*REQUIREMENT*: Copy the listing exactly, images excluded.
————
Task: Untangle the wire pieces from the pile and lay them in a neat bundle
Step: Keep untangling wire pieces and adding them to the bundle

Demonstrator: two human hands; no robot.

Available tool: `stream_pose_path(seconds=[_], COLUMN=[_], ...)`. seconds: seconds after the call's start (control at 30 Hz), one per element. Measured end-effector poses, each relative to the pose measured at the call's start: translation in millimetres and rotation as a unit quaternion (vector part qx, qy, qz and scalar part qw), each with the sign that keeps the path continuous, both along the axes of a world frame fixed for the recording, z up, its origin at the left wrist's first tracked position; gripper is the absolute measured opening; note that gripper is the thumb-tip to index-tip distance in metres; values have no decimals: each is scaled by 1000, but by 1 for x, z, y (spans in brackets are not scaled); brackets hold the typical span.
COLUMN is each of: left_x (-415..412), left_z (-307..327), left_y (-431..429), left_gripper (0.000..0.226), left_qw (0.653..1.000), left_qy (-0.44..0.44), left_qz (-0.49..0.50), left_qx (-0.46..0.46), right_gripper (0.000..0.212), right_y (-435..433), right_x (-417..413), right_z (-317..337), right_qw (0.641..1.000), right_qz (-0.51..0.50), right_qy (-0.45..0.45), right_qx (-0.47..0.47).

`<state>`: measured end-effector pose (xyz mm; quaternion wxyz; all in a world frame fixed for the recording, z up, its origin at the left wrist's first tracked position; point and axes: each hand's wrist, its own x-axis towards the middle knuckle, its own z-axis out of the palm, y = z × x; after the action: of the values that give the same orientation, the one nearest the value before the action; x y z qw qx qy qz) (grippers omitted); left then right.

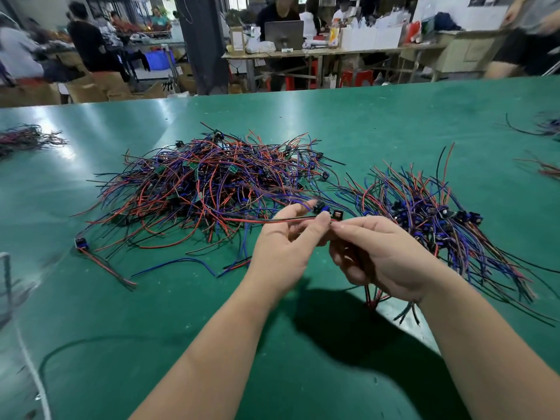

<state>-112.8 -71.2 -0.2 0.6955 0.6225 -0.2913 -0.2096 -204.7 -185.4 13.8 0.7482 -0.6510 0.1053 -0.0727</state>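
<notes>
- Wire pieces, red, blue and black, lie in a tangled pile (206, 189) on the green table (181, 313), in the middle and slightly to the left, beyond the hands.
- A bundle (430, 213) of wires lies to the right of the pile, close to it, with its dark plugs gathered near the middle and the loose ends fanned out.
- The left hand (285, 244) is raised above the table and pinches one wire piece (272, 220) between thumb and fingers, near its plug (321, 207); the red and black strands run off to the left, towards the pile.
- The right hand (381, 256) is curled round a few wires, whose ends (372, 298) hang out below the palm; its forefinger reaches up to meet the left thumb at the pinched wire.
- A single stray piece (100, 262) lies by itself at the pile's near left edge.
- Small heaps of wire sit at the table's far left (27, 139) and far right (545, 127).
- Behind the table, people stand at benches, and a laptop (284, 33) is on one.
</notes>
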Motion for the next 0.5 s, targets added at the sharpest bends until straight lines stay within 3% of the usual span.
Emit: stream_pose_path(seconds=[0.17,0.27,0.4,0.5], left_x=[1,5,7,4], left_z=[-5,-6,-2,0], left_y=[3,2,2,3], left_gripper=[18,15,18,17], left_qw=[996,995,998,999], left_qy=[-63,-36,-4,-18], left_qz=[57,90,60,27], left_qx=[40,19,10,11], right_gripper=[33,35,16,21], right_y=[-2,0,-2,-3], right_x=[-1,3,10,11], right_z=[-3,-5,-6,-7], right_qw=[998,995,987,985], right_qz=[15,-20,-115,-129], right_qy=[56,99,47,2], right_qx=[-10,18,99,113])
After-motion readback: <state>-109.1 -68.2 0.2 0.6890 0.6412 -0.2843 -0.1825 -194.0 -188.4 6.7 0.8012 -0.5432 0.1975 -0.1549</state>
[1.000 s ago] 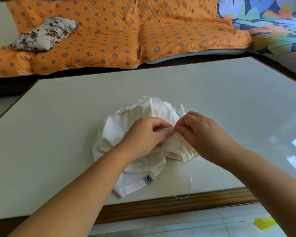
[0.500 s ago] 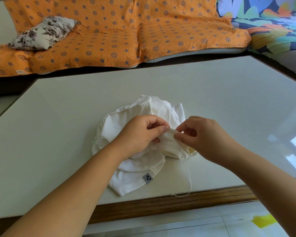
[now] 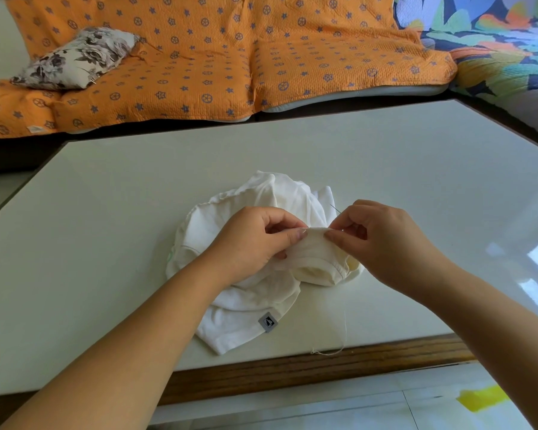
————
*EXERCISE OUTPUT*:
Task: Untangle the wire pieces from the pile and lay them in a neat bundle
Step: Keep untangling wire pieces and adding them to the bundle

Demonstrator: two human hands; no robot.

Available tool: `stream_pose_path(seconds=[_], COLUMN=[_], ...)`. seconds: seconds after the call's start (control at 30 Hz), one per element. Measured end-effector poses, each relative to the pose measured at the call's start: translation in millimetres and rotation as a unit quaternion (vector part qx, qy, qz and scalar part qw), each with the sign that keeps the path continuous, both along the axes of a world frame fixed for the recording, z up, its origin at the left wrist's first tracked position; gripper is the absolute measured opening; note that gripper is the thumb-tip to index-tip distance in metres; values have no decimals: each is scaled by 1000, but by 1 for x, z, y (spans in brackets are not scaled); brackets hold the typical span.
COLUMN is each of: left_x (-415..412), left_z (-307..327), left_y (-431..429), left_gripper (0.000..0.226), left_qw (0.653..1.000), left_qy (-0.44..0.44), left_qz (-0.49..0.50), left_qx (-0.46..0.46), right_gripper (0.000..0.212), right_y (-435..433), right_x (-417..413), right_z (-317..337), right_qw (0.641..1.000), right_qz (-0.51..0.50), right_qy (-0.45..0.45), right_qx (-0.47..0.47).

`<state>`: measured end-effector pose (xyz mm; quaternion wxyz; all in a world frame fixed for the recording, z up, its origin at the left wrist's first tracked position; point and axes: each hand's wrist, its own x-axis towards the middle knuckle, its own z-axis out of the palm, y = z × x; after the action: of the values that give the same orientation, the one nearest the value before the action; x y z qw qx qy qz) (grippers omitted); left then right.


<state>-112.8 -71.2 -0.2 0.6955 0.6225 -0.2913 -0.2096 -204.7 -185.4 13.8 0.7482 -0.6510 0.1053 -0.0727</state>
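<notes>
- Wire pieces, red, blue and black, lie in a tangled pile (206, 189) on the green table (181, 313), in the middle and slightly to the left, beyond the hands.
- A bundle (430, 213) of wires lies to the right of the pile, close to it, with its dark plugs gathered near the middle and the loose ends fanned out.
- The left hand (285, 244) is raised above the table and pinches one wire piece (272, 220) between thumb and fingers, near its plug (321, 207); the red and black strands run off to the left, towards the pile.
- The right hand (381, 256) is curled round a few wires, whose ends (372, 298) hang out below the palm; its forefinger reaches up to meet the left thumb at the pinched wire.
- A single stray piece (100, 262) lies by itself at the pile's near left edge.
- Small heaps of wire sit at the table's far left (27, 139) and far right (545, 127).
- Behind the table, people stand at benches, and a laptop (284, 33) is on one.
</notes>
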Motion for the next 0.5 s, targets added at the sharpest bends until straight lines stay within 3% of the usual span.
Emit: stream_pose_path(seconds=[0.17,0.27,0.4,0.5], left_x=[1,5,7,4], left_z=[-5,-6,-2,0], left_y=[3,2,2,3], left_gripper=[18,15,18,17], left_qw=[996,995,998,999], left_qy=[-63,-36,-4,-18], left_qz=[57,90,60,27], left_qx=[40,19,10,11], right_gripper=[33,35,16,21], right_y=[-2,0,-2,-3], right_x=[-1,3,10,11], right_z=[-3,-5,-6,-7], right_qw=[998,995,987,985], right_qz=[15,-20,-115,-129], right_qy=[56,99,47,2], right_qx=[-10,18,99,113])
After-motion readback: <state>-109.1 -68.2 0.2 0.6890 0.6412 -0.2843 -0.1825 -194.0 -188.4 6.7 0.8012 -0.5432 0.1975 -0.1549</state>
[1.000 s ago] 
[0.500 s ago] 
[now] 

This answer requires no further additions.